=== Section Start ===
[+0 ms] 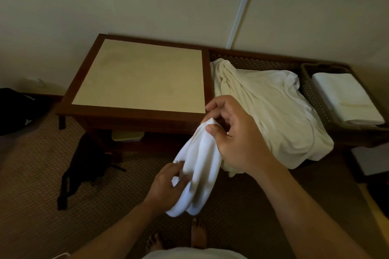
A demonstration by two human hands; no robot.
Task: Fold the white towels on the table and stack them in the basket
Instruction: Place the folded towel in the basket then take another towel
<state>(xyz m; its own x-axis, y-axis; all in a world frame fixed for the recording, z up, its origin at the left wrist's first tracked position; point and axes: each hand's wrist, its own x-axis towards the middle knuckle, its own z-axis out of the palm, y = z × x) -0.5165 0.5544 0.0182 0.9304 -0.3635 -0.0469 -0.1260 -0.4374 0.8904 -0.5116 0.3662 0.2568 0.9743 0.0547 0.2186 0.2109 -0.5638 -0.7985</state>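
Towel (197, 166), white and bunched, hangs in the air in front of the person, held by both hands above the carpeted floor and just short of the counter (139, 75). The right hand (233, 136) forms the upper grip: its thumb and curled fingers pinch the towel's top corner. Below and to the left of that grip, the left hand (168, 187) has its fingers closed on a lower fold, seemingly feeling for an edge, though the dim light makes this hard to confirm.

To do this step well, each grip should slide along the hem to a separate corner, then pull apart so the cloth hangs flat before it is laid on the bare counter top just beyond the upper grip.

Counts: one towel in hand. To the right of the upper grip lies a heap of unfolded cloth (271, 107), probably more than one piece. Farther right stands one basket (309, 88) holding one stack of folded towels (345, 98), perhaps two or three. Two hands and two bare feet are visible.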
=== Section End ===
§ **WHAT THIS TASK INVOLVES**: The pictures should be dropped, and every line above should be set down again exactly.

§ **RESULT**:
[+0 ms] 
A demonstration by two human hands; no robot.
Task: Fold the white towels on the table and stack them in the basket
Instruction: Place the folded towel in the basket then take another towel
<state>(xyz m; its own x-axis, y-axis; all in a world frame fixed for the recording, z up, its origin at the left wrist's first tracked position; point and axes: each hand's wrist, its own x-axis towards the middle knuckle, its own z-axis out of the palm, y = z × x) -0.5165 0.5544 0.0182 0.9304 -0.3635 -0.0469 -0.1260 -0.4374 0.8904 -0.5116 0.3662 0.2568 0.9743 0.0547 0.2186 0.2109 -0.5638 -0.7985</state>
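Towel (197, 166), white and bunched, hangs in the air in front of the person, held by both hands above the carpeted floor and just short of the counter (139, 75). The right hand (233, 136) forms the upper grip: its thumb and curled fingers pinch the towel's top corner. Below and to the left of that grip, the left hand (168, 187) has its fingers closed on a lower fold, seemingly feeling for an edge, though the dim light makes this hard to confirm.

To do this step well, each grip should slide along the hem to a separate corner, then pull apart so the cloth hangs flat before it is laid on the bare counter top just beyond the upper grip.

Counts: one towel in hand. To the right of the upper grip lies a heap of unfolded cloth (271, 107), probably more than one piece. Farther right stands one basket (309, 88) holding one stack of folded towels (345, 98), perhaps two or three. Two hands and two bare feet are visible.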

Work on this exercise is finished.